Tuesday, May 8, 2012

My Take on Haskell vs Scala

I've used both Haskell and Scala for some time now. They are both excellent and beautifully designed functional programming languages and I thought it would be interesting to put together a little comparison of the two, and what parts I like and dislike in each one. To be honest I've spent much more time developing in Scala than Haskell, so if any Haskellers feel unfairly treated please write a comment and I will correct the text.

This is a highly subjective post, so it doesn't contain many references to sources. It helps if the reader is somewhat familiar with both languages.

With that said, let's start the comparison.

Syntax

When it comes to syntax Haskell wins hands down. The combination of using white space for function and type constructor application, and currying makes the code extremely clean, terse and easy to read. In comparison Scala code is full of distracting parenthesis, curly bracers, brackets, commas, keywords etc. I find that I've started using Haskell syntax when writing code on a white board to explain something to a colleague, which must be an indication of it's simplicity.

Type Inference

The type inference in Haskell just works, and does so reliably. The type inference in Scala is clearly worse, but not too bad considering the complexity of the type system. Most of the time it works quite well, but if you write slightly complicated code you will run into cases where it will fail. Scala also requires type annotations in function/method declarations, while Haskell doesn't. In general I think it's a good idea to put type annotations in your public API anyway, but for prototyping/experimentation it's very handy to not be required to write them.

Subtyping

By being Java compatible, Scala obviously has subtyping, while Haskell has not. Personally I'm on the fence whether subtyping is a good idea or not. On one hand it's quite natural and handy to be able specify that an interface is a subtype of some other interface, but on the other hand subtyping complicates type system and type inference greatly. I'm not sure the benefits outweighs the added complexity, and I don't think I'm the only one in doubt.

Modules vs Objects

The Haskell module system is very primitive, it's barely enough to get by with. In contrast Scala's object/module system is very powerful allowing objects to implement interfaces, mixin traits, bind abstract type members etc. This enables new and powerful ways to structure code, for example the cake pattern. Of course objects can also be passed around as values in the code. Objects as modules just feels natural IMHO.

Typeclasses vs Implicit Parameters

Typeclasses in Haskell and implicit parameters in Scala are used to solve basically the same problems, and in many ways they are very similar. However, I prefer Scala's solution as it gives the developer local, scoped control over which instances are available to the compiler. Scala also allows explicit instance argument passing at the call site which is sometimes useful. The idea that there is only one global type class instance for a given type feels too restricted, it also fits very badly with dynamic loading which I discuss in a later section. I also don't like that type class instances aren't values/objects/records in Haskell.

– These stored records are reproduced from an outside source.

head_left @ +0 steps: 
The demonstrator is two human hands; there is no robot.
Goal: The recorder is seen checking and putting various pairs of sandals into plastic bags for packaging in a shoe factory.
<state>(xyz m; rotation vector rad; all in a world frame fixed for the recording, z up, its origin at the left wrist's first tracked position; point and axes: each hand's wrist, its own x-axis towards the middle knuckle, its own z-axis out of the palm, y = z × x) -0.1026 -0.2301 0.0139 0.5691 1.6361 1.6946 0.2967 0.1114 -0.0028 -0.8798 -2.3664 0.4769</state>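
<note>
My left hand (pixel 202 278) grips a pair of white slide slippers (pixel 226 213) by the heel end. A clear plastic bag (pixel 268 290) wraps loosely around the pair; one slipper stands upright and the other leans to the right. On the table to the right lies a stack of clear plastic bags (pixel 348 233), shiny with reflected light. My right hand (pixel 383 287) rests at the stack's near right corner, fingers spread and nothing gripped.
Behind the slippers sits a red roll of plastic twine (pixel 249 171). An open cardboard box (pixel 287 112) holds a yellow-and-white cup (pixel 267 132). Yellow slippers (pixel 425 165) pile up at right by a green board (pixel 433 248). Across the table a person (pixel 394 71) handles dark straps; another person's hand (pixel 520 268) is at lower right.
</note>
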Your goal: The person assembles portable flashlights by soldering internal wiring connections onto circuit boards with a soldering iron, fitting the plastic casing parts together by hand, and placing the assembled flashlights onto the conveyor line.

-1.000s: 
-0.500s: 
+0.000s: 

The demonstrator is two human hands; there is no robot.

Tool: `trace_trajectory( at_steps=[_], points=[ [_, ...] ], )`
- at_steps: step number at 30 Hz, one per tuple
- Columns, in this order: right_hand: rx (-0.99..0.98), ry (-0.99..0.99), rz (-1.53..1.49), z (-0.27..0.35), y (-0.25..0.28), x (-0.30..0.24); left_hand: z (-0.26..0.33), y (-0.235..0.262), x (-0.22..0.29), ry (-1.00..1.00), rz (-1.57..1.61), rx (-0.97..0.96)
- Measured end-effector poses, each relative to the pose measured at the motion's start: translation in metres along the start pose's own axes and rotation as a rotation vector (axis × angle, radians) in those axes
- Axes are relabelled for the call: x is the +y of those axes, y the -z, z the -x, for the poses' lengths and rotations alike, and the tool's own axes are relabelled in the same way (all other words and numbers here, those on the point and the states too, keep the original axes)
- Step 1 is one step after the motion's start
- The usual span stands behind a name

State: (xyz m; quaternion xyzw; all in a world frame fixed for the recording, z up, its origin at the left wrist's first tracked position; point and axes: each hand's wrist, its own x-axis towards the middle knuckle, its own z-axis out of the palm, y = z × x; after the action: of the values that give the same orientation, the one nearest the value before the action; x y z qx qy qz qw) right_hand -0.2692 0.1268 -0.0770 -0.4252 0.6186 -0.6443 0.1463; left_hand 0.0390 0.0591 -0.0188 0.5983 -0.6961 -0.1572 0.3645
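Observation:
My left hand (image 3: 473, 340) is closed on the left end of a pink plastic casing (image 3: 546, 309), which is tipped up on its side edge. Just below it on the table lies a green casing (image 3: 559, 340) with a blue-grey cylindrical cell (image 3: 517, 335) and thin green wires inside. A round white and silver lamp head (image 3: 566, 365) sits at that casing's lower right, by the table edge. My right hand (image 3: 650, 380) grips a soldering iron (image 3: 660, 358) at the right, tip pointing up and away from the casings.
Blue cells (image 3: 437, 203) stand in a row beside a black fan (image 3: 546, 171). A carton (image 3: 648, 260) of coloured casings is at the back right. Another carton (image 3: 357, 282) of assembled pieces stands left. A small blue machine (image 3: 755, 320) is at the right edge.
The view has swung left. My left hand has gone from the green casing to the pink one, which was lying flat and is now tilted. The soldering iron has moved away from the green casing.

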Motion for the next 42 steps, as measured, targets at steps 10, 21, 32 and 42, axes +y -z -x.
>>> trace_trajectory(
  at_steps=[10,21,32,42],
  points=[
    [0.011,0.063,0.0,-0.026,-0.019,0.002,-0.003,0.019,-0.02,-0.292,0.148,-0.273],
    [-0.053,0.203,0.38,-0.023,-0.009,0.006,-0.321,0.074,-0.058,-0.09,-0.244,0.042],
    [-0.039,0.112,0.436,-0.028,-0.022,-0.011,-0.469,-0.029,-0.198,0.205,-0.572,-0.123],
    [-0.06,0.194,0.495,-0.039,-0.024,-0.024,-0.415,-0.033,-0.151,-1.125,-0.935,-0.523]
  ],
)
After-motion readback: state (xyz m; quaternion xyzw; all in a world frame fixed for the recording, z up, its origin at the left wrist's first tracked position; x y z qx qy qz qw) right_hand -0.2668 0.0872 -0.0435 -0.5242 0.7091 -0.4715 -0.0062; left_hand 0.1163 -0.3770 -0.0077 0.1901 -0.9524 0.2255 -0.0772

Scala has more advanced selection rules to determine which instance is considered most specific. This is useful in many cases. GHC doesn't allow overlapping instances unless a compiler flag is given, and even then the rules for choosing the most specific one are very restricted.

Lazy vs Strict Evaluation

Haskell has lazy evaluation by default, Scala has strict evaluation by default. I'm not a fan of lazy evaluation by default, perhaps because I've spent much time programming languages like assembly and C/C++ which are very close to the machine. I feel that to able to write efficient software you must have a good knowledge of how the execution machine works and for me lazy evaluation doesn't map well to that execution model. I'm simply not able to easily grasp the CPU and memory utilization of code which uses lazy evaluation. I understand the advantages of lazy evaluation, but being able to get predicable, consistent performance is a too important part of software development to be overlooked. I'm leaning more towards totality checking, as seen in newer languages like Idris, combined with advanced optimizations to get many of the benefits of lazy evaluation.

Type Safety

In Haskell side effects are controlled and checked by the compiler, and all functions are pure. In Scala any function/method can have hidden side effects. In addition, for Java compatibility the dreaded null value can be used for any user defined type (although it's discouraged), often resulting in NullPointerException. Also exceptions are used quite often in Java libraries and they are not checked by the Scala compiler possibly resulting in unhandled error conditions. Haskell is definitely a safer language to program in, but assuming some developer discipline Scala can be quite safe too.

Development Environment

The development environment for Scala is, while not on par with the Java's, quite nice with good Eclipse and IntelliJ plugins supporting code completion, browsing, instant error highlighting, API help and debugging. Haskell doesn't have anything that comes close to this (and no, Leksah is not there :-) ). And I don't buy the argument that you don't need a debugger for Haskell programs, especially for imperative code a good debugger is an invaluable tool. The developer experience in any language is much improved by a good IDE, and Scala is way ahead here.
Update: The EclipseFP Eclipse plugin for Haskell looks promising.

Runtime System

I like the JVM, it's a very nice environment to run applications in. Besides the state of the art code optimizer and garbage collectors, there are lots of tools available for monitoring, profiling, tuning, load balancing for the JVM that just works out of the box with Scala. Being able to easily load and unload code dynamically is also useful, for example in distributed computing.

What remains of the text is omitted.